Freiwillige vor!

Zivildienst Junge Leute ­wollen sich ja engagieren – nur muss die Politik ihnen das auch möglich machen

Unausweichlich folgt in diesem Lande, wenn über die Abschaffung der Wehrpflicht debattiert wird, das Lamento über den dann obsoleten Zivildienst auf dem Fuße. Fällt die Wehrpflicht, kippt logischerweise auch der Zivildienst. Und prompt ertönt – zuletzt von Unionspolitikern wie Roland Koch und Peter Müller ­– die Forderung, anstelle des Wehr- und Zivildiensts eine neuartige, allgemeine Dienstpflicht für junge Männer und Frauen zu kreieren.

Nun schließt nicht nur das Grundgesetz, sondern auch das Völkerrecht aus gutem Grund einen Pflichtdienst aus. Derzeit gibt es nur ein Land, das sich darum nicht schert: die Militärdiktatur in Burma (Myanmar). Regelmäßig fordern die Vereinten Nationen dieses Land auf, die allgemeine Dienstpflicht als systematische Anwendung von Zwangsarbeit aufzuheben.

Doch findet in weiten und gerade auch jüngeren Teilen der Zivilgesellschaft der Gedanke eines freiwilligen, ehrenamtlichen bürgerschaftlichen Engagements ohnehin große Zustimmung. Freilich müssen die politischen und ökonomischen Rahmenbedingungen stimmen. Und hieran hapert es nicht zuletzt deshalb erheblich, weil immer noch viel zu viele Betonköpfe auf dem ungerechten und überteuerten Wehr- und Zivildienstsystem beharren.

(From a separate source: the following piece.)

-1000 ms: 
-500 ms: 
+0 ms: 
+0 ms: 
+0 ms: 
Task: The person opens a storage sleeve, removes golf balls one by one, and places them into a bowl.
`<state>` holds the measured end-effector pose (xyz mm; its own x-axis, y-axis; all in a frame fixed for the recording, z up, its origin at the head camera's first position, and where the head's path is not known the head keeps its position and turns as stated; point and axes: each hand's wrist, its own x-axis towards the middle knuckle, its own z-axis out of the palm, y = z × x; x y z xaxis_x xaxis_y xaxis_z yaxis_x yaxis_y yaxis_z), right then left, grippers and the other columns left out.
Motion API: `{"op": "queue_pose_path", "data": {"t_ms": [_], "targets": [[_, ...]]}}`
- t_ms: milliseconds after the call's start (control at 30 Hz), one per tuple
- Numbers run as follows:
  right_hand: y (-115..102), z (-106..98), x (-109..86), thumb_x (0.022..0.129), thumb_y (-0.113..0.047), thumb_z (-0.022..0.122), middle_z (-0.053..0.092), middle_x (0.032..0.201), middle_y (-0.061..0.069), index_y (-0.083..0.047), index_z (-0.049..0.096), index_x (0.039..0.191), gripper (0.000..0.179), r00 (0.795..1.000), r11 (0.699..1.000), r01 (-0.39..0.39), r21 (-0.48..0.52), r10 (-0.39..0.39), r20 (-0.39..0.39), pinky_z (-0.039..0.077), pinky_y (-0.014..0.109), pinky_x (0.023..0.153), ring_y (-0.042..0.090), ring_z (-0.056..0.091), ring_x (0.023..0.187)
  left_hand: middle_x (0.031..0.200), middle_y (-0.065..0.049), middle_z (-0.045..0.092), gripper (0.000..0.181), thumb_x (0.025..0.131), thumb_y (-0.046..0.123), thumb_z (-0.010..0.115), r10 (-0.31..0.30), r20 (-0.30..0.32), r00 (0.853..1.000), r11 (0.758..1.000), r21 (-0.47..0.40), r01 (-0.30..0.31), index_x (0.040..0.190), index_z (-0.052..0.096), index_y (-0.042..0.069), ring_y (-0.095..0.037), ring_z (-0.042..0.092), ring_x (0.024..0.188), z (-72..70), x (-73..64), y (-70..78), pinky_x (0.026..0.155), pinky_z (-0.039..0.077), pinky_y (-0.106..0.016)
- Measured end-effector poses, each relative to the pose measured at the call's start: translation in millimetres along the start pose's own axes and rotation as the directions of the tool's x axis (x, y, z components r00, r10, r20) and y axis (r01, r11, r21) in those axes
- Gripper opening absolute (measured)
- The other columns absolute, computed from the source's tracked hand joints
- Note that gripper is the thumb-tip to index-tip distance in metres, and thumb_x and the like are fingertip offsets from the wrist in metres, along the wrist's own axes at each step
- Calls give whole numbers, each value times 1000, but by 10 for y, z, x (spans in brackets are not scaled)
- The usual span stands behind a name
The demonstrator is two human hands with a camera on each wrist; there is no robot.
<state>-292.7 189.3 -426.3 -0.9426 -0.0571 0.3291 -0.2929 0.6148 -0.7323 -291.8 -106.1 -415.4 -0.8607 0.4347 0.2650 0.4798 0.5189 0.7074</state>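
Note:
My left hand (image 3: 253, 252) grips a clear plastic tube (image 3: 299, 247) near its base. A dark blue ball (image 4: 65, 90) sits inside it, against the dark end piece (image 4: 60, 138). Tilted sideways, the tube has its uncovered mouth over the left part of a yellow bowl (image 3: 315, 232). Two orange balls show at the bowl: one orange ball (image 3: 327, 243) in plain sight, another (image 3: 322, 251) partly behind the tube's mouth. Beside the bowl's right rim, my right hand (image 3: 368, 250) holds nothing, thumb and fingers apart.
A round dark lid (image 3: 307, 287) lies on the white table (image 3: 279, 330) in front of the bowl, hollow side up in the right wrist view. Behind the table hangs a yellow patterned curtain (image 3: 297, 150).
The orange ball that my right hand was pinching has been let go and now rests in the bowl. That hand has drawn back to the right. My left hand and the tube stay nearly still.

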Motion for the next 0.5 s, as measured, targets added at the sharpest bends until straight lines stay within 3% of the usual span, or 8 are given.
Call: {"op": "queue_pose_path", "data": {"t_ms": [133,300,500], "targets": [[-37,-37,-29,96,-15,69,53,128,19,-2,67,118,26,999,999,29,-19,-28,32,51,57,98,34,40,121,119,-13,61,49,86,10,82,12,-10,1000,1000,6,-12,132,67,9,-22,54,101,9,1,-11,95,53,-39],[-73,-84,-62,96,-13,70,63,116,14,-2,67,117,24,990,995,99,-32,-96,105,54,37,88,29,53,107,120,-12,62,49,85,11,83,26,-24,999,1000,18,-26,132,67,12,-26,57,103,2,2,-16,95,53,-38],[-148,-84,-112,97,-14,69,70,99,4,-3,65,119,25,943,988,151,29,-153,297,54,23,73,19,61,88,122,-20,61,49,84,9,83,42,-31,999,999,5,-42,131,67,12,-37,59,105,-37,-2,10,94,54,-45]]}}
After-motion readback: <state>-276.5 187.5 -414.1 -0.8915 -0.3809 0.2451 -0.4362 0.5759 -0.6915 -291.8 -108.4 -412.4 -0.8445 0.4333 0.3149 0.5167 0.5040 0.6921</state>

So kann es keineswegs überraschen, dass derzeit jedes Jahr Zehntausende junger Menschen, die sich gerne engagieren möchten, nur deshalb ab­ge­wie­sen werden, weil das Geld für die Pflichtdienste verplempert wird. Kein Wunder, wenn die Entfaltung jener „neuen Kultur selbst­ver­ständ­li­cher Freiwilligkeit“, welche die von der damaligen Familienministerin Renate Schmidt (SPD) ins Leben gerufene Kommission Impulse für die Zivilgesellschaft schon 2004 angeregt hatte, weiterhin auf sich warten lässt.

Ob sich dies mit dem aktuellen Vorschlag eines freiwilligen Zivildienstes der amtierenden Familienministerin Kristina Schröder (CDU) ändern wird, ­erscheint höchst fraglich. Der statusbewussten Ministerin geht es zuvörderst darum, ihre Bundesoberbehörde, das bisherige Bundesamt für den Zivildienst mit rund 1.000 Mitarbeiter sowie 560 Millionen Euro aus ihrem Etat zu retten. 35.000 Freiwillige pro Jahr im Rahmen eines vom Bund getragenen Zivildienstes kämen dafür gerade richtig.

Doch anstatt unsinnige Doppelstrukturen zu schaffen, erscheint es viel sinnvoller, neue Finanzierungswege zu finden, um die bereits bestehenden, von den Ländern getragenen Freiwilligendienste auszubauen. Denn Umfragen zufolge bekunden 18 Prozent eines Jahrgangs – das sind jedes Jahr etwa 140.000 Männer und Frauen – großes Interesse, ein so genanntes Freiwilliges Soziales, Kulturelles oder Ökologisches Jahr abzuleisten. Das Bewusstsein für die Notwendigkeit freiwilligen sozialen Engagements und auch der tatkräftige Wille hierfür sind in der Jugend dieses Landes also durchaus lebendig – die Politik muss nur endlich beginnen, ernsthaft damit umzugehen.